Custom Object Detection with YOLOv4

Ahlemkaabi
9 min readSep 16, 2022
The output of the Re-trained YOLOv4 model on video

In this blog post, I will share my experience with re-training the YOLOv4 algorithm to detect different equipment during turnaround operations at the airport apron (AKA preparing the airplane for the next flight including boarding, baggage loading, and fueling).

Turnaround processes are important for every airline company that’s why they should be optimized, in order to reduce downtimes, save costs and make customers satisfied with in-time flights.

Computer vision might be the answer to make managing these processes more efficient. And as a first step, the computer algorithm should recognize these processes and therefore the equipment that does the job.

Content

  • Introduction
  • Training the YOLOv4
  • Results
  • Technologies
  • Timeline
  • Challenges
  • Ethical Implications
  • Conclusion

INTRODUCTION

Object detection

Before talking about the YOLOv4 algorithm we have to understand the task of object detection first.
Object detection is a computer vision technique that works to locate and then classify the objects within an image or video. This is accomplished by predicting the coordinates of the bounding box along with the Class probabilities.

YOLO

The YOLO (You Only Look Once) family algorithms are Algorithms based on regression. Instead of selecting interesting parts of an image, they predict classes and bounding boxes for the whole image in one run of the algorithm.
YOLO was first described in the seminal 2015 paper by Joseph Redmon et al.

YOLOv4

The fourth version of the YOLO algorithm was released in April 2020 by Alexey Bochkovskiy, Chien-Yao Wang, and Hong-Yuan Mark Liao in their article “YOLOv4: Optimal Speed and Accuracy of Object Detection”.

Object detector (from the YOLOv4 paper)

YOLOv4 is One-Stage Detector.
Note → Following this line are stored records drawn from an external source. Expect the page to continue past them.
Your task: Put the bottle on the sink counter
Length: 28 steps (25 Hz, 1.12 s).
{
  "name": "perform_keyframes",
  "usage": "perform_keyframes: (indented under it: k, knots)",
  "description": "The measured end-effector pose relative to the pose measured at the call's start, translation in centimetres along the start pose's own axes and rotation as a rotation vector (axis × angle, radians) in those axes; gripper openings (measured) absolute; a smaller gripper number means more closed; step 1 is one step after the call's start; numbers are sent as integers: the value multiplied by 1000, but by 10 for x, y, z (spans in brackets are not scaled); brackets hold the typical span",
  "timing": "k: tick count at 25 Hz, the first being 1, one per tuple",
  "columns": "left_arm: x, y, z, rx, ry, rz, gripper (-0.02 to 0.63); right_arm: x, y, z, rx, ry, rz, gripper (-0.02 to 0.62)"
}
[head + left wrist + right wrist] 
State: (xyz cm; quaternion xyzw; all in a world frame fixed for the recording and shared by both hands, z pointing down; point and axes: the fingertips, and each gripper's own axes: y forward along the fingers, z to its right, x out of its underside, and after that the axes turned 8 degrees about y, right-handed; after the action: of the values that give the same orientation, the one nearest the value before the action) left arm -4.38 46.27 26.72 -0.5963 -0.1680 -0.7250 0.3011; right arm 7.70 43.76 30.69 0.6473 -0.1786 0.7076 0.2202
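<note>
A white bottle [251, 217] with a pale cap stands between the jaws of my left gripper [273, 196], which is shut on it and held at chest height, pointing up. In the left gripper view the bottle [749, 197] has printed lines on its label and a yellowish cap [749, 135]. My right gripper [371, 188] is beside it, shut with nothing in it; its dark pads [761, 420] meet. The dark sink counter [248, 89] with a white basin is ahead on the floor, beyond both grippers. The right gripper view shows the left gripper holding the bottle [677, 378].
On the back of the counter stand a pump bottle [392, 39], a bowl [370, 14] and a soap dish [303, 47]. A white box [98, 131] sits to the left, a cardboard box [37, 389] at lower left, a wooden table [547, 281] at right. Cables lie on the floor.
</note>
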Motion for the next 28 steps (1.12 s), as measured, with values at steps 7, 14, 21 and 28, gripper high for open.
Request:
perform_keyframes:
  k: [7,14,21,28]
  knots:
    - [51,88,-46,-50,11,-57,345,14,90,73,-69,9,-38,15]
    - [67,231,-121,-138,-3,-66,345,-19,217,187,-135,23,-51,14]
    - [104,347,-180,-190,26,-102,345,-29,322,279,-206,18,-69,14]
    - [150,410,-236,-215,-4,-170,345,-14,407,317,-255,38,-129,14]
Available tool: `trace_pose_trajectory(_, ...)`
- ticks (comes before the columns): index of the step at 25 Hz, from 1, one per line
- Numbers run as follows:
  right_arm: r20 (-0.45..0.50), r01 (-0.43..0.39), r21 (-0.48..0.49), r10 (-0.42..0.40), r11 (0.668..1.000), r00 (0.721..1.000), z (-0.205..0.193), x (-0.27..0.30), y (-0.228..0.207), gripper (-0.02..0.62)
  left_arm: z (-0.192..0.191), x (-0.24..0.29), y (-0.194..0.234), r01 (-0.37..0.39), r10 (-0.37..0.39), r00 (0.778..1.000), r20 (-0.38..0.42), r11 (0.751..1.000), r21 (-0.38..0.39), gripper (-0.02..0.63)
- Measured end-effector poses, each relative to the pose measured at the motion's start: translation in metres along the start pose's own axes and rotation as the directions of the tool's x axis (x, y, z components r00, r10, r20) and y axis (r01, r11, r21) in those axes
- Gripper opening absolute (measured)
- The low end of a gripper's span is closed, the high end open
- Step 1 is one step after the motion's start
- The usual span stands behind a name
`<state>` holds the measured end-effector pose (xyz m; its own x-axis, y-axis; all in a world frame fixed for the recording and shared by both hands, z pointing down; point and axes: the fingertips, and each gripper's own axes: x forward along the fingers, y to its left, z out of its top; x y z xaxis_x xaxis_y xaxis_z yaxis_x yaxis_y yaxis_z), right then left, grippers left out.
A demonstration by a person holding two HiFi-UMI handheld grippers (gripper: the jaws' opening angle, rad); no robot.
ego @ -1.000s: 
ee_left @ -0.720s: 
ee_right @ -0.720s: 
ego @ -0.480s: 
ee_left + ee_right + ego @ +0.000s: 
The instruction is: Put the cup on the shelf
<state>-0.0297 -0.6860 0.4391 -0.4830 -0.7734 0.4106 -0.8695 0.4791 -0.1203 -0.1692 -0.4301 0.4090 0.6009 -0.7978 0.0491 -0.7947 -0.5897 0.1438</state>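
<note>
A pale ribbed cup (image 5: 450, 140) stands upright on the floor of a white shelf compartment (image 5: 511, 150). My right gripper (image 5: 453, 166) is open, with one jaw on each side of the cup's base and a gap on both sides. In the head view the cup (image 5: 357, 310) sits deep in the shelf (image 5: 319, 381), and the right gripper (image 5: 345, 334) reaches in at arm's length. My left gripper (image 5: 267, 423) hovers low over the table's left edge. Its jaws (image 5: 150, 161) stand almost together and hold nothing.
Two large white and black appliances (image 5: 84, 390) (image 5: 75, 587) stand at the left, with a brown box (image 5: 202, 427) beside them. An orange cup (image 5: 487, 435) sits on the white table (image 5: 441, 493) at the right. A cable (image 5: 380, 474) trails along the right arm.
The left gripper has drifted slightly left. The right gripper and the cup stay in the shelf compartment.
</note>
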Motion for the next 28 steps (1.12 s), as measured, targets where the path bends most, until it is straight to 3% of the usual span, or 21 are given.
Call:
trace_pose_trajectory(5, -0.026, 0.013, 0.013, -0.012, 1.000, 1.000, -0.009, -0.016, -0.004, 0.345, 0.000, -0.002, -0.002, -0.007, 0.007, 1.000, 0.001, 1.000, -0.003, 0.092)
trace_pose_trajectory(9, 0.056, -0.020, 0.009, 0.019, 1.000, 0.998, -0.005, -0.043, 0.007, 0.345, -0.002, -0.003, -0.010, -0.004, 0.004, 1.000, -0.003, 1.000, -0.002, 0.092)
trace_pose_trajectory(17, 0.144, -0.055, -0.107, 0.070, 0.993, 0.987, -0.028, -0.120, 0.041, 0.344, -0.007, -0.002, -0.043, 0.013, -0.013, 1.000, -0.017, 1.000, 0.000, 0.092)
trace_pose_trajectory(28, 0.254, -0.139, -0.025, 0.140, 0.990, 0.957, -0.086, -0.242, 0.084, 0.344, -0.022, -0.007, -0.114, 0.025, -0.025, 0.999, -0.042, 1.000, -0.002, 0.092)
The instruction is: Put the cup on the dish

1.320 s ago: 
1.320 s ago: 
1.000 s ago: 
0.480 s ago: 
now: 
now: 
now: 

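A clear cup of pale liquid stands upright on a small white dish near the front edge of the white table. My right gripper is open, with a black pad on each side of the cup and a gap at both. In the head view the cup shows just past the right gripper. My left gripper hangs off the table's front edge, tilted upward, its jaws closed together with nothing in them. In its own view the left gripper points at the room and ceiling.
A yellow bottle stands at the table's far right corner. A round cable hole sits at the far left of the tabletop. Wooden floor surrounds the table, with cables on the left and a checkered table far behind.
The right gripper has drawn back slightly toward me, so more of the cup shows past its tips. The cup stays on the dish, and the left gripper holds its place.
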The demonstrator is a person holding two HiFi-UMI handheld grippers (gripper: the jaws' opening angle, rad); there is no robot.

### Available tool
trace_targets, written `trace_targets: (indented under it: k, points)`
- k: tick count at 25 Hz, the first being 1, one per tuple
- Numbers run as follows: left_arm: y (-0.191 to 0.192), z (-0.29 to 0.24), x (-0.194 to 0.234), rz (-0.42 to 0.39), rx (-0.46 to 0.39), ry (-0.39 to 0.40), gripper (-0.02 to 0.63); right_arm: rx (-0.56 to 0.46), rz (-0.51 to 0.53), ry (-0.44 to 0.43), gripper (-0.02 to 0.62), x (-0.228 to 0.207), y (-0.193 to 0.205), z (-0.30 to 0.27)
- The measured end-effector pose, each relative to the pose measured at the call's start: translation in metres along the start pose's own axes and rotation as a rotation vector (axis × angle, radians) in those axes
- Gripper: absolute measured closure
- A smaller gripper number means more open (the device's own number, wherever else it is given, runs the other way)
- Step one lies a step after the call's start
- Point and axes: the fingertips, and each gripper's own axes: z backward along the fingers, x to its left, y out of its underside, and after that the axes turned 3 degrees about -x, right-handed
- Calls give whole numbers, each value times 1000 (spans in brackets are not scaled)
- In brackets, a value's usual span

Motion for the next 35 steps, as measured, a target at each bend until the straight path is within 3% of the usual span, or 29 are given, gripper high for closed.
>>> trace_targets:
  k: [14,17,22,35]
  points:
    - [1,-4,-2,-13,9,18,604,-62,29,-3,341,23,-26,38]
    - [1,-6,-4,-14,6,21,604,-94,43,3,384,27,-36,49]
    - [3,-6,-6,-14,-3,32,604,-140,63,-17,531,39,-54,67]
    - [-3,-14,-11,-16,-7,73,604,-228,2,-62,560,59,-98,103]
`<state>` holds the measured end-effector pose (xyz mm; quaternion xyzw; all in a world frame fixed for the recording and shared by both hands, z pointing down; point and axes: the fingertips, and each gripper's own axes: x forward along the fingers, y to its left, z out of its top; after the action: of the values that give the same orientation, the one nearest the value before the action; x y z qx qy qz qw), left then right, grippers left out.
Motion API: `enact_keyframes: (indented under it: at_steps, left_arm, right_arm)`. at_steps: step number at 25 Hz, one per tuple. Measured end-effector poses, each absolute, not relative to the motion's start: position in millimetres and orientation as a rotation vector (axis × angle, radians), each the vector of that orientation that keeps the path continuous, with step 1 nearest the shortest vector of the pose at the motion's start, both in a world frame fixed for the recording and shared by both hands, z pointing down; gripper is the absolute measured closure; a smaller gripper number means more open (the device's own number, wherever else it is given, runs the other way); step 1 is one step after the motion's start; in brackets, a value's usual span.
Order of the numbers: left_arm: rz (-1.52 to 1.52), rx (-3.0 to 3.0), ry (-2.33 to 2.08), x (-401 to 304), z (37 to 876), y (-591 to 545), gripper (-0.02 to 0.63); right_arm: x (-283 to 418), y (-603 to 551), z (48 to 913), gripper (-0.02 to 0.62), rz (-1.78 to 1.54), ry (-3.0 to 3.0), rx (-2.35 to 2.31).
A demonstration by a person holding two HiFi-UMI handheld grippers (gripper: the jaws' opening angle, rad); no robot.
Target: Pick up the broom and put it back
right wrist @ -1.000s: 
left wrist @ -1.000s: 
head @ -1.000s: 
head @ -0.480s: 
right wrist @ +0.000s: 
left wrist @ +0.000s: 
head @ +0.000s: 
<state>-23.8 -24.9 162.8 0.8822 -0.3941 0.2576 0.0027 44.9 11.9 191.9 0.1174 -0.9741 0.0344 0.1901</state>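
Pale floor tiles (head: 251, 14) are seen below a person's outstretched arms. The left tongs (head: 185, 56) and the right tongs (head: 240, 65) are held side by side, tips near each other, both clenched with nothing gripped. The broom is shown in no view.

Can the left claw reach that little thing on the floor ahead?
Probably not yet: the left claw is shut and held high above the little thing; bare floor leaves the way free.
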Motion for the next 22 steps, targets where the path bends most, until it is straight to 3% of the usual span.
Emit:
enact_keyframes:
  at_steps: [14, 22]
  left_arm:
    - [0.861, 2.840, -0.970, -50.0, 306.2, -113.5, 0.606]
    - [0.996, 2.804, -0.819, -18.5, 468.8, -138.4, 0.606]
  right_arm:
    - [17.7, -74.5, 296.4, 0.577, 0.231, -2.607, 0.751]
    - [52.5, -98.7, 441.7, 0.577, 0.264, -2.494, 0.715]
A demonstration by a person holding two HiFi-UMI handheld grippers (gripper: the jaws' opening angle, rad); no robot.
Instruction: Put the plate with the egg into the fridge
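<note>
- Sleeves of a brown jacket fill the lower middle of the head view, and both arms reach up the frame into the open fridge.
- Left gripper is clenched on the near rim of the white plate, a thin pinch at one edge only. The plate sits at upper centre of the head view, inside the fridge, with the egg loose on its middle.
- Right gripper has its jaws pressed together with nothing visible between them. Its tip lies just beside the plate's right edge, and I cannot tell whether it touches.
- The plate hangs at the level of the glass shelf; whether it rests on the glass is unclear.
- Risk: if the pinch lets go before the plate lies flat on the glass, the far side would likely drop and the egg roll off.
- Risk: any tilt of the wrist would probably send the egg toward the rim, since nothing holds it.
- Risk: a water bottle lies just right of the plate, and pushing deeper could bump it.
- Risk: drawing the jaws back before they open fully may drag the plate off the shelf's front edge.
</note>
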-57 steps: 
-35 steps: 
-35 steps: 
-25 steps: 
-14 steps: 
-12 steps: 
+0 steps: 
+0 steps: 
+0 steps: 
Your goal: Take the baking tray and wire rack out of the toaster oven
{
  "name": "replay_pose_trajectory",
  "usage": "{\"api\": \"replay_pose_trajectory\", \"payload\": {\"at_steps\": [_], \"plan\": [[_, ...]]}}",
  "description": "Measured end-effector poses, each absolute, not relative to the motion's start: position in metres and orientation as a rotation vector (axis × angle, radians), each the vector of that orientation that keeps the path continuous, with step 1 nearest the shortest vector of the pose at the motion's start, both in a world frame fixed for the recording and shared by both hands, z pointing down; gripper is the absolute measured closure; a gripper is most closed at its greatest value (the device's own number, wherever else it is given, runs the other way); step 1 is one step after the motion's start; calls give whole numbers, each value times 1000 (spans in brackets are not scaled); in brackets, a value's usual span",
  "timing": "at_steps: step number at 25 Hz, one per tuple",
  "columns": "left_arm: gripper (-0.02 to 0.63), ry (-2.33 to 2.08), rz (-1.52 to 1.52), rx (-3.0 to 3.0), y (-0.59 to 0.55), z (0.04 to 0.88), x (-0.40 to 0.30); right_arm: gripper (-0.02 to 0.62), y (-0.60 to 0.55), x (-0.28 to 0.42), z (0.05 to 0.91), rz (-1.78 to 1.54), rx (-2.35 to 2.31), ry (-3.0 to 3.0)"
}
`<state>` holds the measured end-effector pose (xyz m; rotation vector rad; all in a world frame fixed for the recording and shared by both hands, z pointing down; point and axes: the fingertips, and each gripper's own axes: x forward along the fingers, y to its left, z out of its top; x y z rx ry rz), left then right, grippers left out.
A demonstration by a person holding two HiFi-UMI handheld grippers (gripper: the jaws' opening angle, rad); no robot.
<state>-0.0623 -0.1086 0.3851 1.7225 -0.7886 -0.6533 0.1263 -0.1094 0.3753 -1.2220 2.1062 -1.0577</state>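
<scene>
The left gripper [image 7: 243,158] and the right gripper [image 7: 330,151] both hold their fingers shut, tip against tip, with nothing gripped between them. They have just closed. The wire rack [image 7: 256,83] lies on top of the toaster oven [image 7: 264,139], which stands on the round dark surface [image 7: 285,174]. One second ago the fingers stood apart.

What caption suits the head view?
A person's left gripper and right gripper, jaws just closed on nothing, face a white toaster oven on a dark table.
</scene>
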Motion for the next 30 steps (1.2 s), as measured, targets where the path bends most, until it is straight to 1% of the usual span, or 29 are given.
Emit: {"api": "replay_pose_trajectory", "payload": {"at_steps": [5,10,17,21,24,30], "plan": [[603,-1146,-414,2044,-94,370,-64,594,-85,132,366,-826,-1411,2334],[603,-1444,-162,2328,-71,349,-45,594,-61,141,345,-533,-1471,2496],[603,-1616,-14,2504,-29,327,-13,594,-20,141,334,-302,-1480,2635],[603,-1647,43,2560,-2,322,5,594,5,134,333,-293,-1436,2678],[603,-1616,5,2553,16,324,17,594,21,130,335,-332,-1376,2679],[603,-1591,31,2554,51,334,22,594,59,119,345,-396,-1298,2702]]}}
It consists of:

  • Backbone (Feature Formation): CSPDarknet53 (Cross Stage Partial DenseNet)
  • Neck (Feature Aggregation): PAN (Path Aggregation Network)
  • Head ( The Detection Step): YOLOv3, with anchor-based detection steps, and three levels of detection granularity.

read more about the architecture in detail — this post

YOLOv4 employs a “Bag of Freebies” that improves the performance of the network without adding to inference time in production. Most of the Bag of Freebies has to do with data augmentation — cutMix and Mosaic data augmentation, DropBlock regularization, and class label smoothing.

It also deploys strategies called a “Bag of Specials”, they add marginal increases to inference time but significantly increase performance, so they are considered worth it. — Mish activation, Cross Stage Partial DenseNet, multi-input weighted residual connections (MiWRC)

TRAINING THE YOLOv4

Dataset preparation

To retrain the YOLOv4 model, I manually collected images of the airport apron while preparing the airplane for the next flight.

I have used 2 different datasets and trained YOLOv4 on both. The first was collecting image data that contains the airport apron equipment. The second focused more on similar input from camera streams at the airport.

Dataset

The most crucial step in any deep learning task is data preparation. There is a general rule that garbage in equals garbage out. It is also the most time-taking as well since we want to ensure good images and correct annotations.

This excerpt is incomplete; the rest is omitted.